YOUR ASSIGNMENT:
Only the lines from the one containing "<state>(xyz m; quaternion" through the end of the data belong in the answer; reproduce them exactly.

[Excerpts from a dataset]
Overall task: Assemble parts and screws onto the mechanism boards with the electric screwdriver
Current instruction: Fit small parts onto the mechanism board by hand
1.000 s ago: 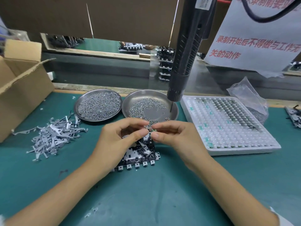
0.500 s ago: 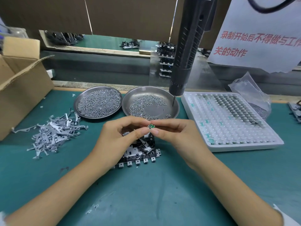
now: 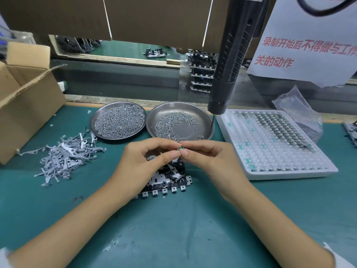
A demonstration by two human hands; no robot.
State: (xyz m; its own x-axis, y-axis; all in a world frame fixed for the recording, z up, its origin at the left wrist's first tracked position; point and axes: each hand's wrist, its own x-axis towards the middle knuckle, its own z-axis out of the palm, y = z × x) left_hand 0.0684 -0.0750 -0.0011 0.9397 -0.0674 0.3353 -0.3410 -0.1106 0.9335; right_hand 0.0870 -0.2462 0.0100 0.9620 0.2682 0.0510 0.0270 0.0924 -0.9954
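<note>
Head view, item held: small green part, pinched between the fingertips of both hands above the mechanism board; mostly covered, its form unreadable.
Left hand: thumb and forefinger curled, closed on the green part from the left; a thin pale sliver shows under the fingers, identity unclear.
Right hand: thumb and forefinger closed on the same part from the right; remaining fingers curled behind.
Mechanism board: flat on the green mat, directly below the hands; left portion hidden by the left hand and wrist.
Electric screwdriver: hangs upright, unheld, bit tip over the right rim of the sparse dish; top cut off by the frame.
Sparse screw dish: behind the hands.
Full screw dish: just left of it.
Metal levers: loose heap, far left.
White tray: right side, partly filled with small dark pieces.
Plastic bag: behind the tray, contents indistinct.
Cardboard box: left edge, cropped.
</note>
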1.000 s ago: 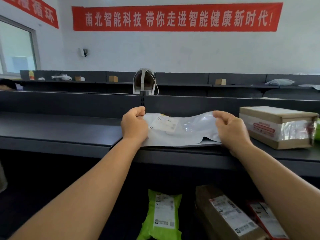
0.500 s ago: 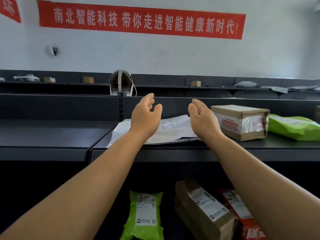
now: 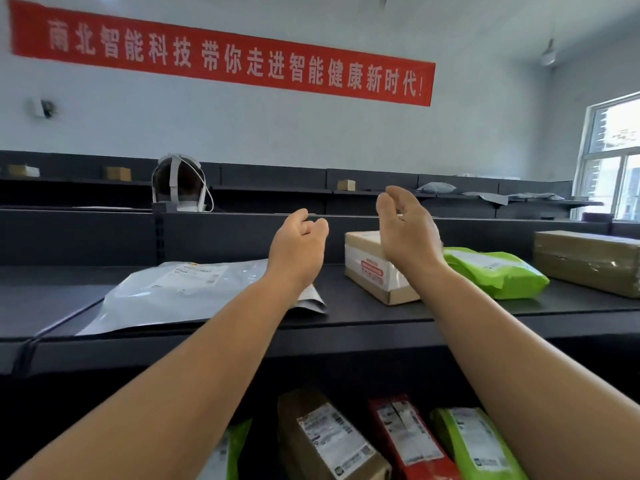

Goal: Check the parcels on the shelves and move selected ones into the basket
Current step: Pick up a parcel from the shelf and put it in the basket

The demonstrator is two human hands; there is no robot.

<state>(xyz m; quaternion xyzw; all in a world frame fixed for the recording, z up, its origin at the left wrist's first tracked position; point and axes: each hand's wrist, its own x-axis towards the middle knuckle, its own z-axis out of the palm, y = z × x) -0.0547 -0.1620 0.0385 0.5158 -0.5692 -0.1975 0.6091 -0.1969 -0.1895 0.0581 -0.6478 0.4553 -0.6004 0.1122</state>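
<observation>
A flat grey poly parcel (image 3: 180,292) with a white label lies on the dark top shelf (image 3: 363,320). My left hand (image 3: 298,247) hovers above its right end, fingers loosely curled, holding nothing. To the right stands a small taped cardboard box (image 3: 370,271). My right hand (image 3: 405,230) is raised in front of that box with fingers relaxed, holding nothing. A green poly parcel (image 3: 495,271) lies right of the box, and a long brown box (image 3: 588,261) stands at the far right. No basket is in view.
On the lower shelf lie a brown box (image 3: 329,441), a red parcel (image 3: 408,434) and green parcels (image 3: 474,445). A person's head wearing a white headset (image 3: 180,185) shows behind the shelf's back panel. Further shelves with small boxes run along the far wall.
Both hands let go of the grey parcel, which now lies flat on the shelf. My hands and view have shifted right, towards the taped cardboard box.
</observation>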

ANSWER BOX:
<state>(xyz m; quaternion xyzw; all in a world frame fixed for the recording, z up, its origin at the left wrist's first tracked position; point and axes: each hand's wrist, its own x-axis towards the middle knuckle, its own z-axis out of the palm, y = z × x) -0.0547 -0.1620 0.0385 0.5158 -0.5692 -0.1975 0.6091 -0.1969 -0.1895 0.0581 -0.6478 0.4553 -0.6004 0.1122</state>
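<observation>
A flat grey poly parcel (image 3: 180,292) with a white label lies on the dark top shelf (image 3: 363,320). My left hand (image 3: 298,247) hovers above its right end, fingers loosely curled, holding nothing. To the right stands a small taped cardboard box (image 3: 370,271). My right hand (image 3: 405,230) is raised in front of that box with fingers relaxed, holding nothing. A green poly parcel (image 3: 495,271) lies right of the box, and a long brown box (image 3: 588,261) stands at the far right. No basket is in view.
On the lower shelf lie a brown box (image 3: 329,441), a red parcel (image 3: 408,434) and green parcels (image 3: 474,445). A person's head wearing a white headset (image 3: 180,185) shows behind the shelf's back panel. Further shelves with small boxes run along the far wall.
Both hands let go of the grey parcel, which now lies flat on the shelf. My hands and view have shifted right, towards the taped cardboard box.
</observation>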

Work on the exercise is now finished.